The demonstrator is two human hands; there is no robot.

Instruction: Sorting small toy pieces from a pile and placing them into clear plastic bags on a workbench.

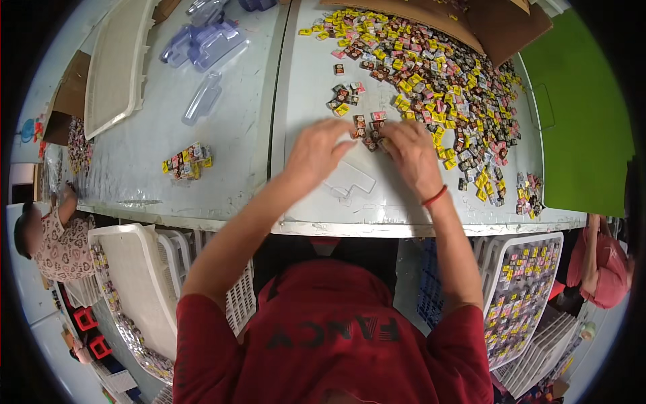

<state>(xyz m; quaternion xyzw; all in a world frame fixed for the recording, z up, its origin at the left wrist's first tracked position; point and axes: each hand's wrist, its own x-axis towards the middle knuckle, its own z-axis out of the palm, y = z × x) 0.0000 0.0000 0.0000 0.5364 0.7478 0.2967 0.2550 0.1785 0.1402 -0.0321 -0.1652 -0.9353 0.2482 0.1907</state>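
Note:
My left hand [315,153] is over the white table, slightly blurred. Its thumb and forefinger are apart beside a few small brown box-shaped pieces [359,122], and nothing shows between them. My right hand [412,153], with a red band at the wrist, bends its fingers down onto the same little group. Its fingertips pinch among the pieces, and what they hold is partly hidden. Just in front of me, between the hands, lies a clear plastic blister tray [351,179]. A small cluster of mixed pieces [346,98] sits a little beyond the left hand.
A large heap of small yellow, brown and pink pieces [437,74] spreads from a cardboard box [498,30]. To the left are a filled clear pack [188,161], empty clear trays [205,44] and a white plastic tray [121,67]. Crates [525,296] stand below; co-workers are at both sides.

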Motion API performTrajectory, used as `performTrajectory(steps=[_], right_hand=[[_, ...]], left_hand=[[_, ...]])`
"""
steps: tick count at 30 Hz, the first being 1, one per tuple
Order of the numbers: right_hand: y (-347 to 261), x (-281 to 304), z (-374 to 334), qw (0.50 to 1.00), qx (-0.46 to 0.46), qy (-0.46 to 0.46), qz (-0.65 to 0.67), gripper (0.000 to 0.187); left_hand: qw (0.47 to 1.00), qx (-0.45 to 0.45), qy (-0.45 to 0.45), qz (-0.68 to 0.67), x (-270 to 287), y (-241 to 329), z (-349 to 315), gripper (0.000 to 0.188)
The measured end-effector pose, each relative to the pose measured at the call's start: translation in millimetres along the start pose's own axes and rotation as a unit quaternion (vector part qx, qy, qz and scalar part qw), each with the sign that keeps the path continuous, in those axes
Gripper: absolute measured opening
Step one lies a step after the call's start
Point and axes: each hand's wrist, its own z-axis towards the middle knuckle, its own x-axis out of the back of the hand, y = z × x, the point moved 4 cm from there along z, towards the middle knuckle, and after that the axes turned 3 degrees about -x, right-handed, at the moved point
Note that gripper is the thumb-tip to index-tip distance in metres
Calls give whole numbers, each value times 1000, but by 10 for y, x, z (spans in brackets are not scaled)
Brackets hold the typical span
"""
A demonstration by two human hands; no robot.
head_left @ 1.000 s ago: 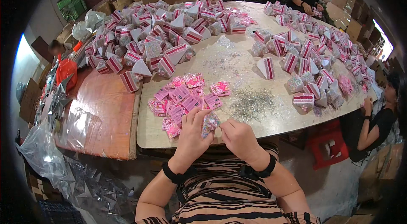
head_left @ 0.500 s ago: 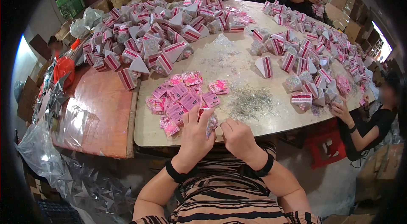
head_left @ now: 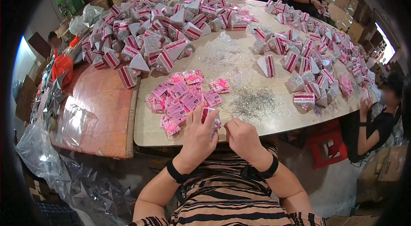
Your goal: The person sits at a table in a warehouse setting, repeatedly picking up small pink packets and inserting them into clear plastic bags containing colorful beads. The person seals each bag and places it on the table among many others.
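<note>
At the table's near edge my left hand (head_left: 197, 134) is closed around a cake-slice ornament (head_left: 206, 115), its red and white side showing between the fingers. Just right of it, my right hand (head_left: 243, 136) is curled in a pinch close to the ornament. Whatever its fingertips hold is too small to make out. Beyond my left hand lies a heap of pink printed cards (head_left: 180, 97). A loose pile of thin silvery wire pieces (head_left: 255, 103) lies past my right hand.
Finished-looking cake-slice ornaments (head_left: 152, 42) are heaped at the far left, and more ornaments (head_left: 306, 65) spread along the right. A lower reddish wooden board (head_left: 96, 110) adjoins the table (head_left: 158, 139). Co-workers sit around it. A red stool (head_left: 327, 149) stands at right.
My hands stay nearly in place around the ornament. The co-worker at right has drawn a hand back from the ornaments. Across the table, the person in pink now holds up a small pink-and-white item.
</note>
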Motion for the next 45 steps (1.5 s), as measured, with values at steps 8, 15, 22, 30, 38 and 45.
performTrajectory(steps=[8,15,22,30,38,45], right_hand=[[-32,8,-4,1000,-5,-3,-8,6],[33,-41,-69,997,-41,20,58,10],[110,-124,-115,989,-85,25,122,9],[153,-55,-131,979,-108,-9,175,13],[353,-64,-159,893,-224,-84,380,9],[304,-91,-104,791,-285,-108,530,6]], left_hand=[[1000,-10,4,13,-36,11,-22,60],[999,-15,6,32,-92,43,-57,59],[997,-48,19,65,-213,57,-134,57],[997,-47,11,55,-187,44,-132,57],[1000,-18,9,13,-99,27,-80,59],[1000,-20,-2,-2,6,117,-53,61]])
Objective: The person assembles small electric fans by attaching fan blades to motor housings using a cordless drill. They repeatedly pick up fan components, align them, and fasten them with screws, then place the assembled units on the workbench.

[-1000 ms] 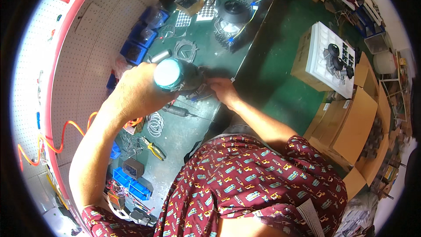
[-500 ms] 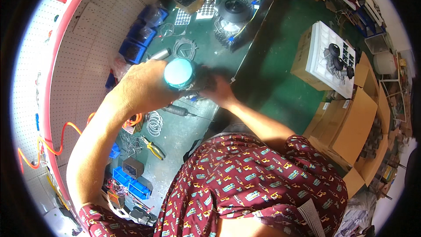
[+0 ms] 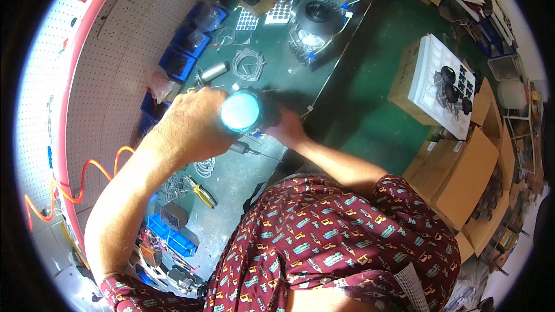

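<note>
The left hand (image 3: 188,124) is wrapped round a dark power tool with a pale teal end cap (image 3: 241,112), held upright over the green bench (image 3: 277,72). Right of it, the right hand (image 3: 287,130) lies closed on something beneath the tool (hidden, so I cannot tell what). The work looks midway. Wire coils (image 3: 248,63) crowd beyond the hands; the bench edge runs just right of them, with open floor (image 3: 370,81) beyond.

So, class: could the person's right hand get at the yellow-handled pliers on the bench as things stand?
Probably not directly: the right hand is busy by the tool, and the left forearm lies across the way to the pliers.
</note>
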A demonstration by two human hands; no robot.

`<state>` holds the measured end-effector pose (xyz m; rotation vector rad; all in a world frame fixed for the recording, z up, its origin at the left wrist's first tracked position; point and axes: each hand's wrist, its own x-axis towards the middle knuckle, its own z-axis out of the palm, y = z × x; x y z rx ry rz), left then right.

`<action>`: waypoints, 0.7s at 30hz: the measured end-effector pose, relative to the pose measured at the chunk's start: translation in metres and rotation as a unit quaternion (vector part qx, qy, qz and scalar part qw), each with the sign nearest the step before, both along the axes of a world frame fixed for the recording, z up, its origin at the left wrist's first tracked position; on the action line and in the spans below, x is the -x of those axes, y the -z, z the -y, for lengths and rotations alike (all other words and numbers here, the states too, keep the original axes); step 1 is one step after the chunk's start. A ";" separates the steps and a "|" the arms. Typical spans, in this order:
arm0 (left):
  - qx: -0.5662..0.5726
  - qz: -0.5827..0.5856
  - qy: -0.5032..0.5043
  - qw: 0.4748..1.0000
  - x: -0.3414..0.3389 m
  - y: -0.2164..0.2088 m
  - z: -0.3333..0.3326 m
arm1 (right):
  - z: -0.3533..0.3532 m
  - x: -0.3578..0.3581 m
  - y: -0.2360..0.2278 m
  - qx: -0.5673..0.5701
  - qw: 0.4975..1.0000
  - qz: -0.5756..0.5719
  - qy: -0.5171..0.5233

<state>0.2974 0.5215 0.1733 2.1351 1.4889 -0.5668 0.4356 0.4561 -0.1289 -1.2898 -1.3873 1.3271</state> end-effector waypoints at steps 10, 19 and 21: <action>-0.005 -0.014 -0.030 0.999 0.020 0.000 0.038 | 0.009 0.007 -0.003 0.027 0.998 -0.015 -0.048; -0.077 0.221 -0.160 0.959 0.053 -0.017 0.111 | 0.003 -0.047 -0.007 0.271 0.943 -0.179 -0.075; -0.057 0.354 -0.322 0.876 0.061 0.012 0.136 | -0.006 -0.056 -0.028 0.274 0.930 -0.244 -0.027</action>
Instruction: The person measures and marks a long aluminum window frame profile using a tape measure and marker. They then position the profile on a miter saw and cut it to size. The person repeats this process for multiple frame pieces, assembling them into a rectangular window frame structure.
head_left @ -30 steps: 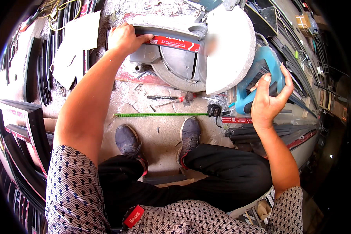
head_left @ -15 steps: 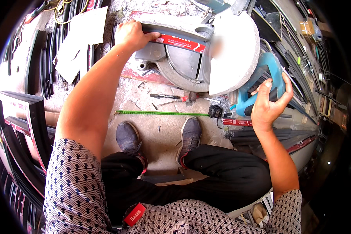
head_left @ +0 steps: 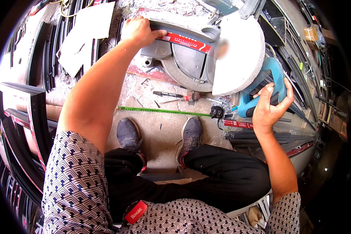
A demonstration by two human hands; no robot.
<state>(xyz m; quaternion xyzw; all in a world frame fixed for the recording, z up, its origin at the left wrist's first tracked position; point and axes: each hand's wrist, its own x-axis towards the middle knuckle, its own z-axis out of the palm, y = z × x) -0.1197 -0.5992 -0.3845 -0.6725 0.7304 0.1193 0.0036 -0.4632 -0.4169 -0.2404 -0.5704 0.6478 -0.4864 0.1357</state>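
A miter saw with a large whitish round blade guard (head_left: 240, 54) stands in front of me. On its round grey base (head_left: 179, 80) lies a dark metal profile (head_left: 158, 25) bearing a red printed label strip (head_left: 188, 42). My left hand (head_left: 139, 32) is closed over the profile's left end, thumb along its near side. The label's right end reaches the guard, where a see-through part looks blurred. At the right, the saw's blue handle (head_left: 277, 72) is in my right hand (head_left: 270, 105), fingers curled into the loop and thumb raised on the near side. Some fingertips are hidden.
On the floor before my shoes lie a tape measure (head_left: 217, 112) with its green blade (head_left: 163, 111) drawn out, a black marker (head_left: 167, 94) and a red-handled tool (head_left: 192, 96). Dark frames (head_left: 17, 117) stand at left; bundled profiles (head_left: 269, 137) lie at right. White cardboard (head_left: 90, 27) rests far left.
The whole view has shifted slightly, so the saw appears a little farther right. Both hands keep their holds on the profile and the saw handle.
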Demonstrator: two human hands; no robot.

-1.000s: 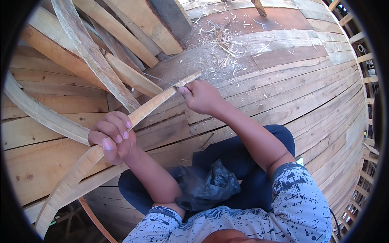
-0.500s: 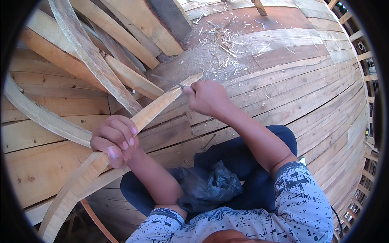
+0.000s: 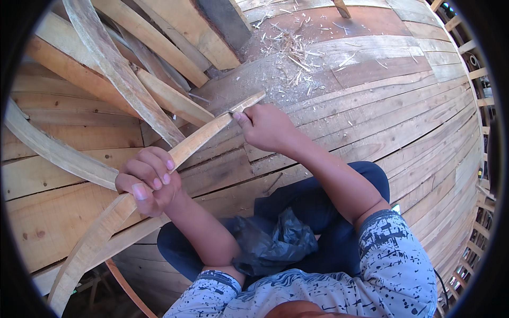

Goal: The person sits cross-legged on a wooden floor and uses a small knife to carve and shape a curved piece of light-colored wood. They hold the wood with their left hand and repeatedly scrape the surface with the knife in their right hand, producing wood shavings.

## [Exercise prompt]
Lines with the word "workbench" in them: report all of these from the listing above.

## [Reply]
Instruction: Sorting small toy pieces from a pile and placing them into clear plastic bags on a workbench.
Objective: The person assembles small electric fans by attaching fan blades to motor housings using a cordless drill. They repeatedly pick up fan components, align them, and fasten them with screws, then place the assembled units on the workbench.

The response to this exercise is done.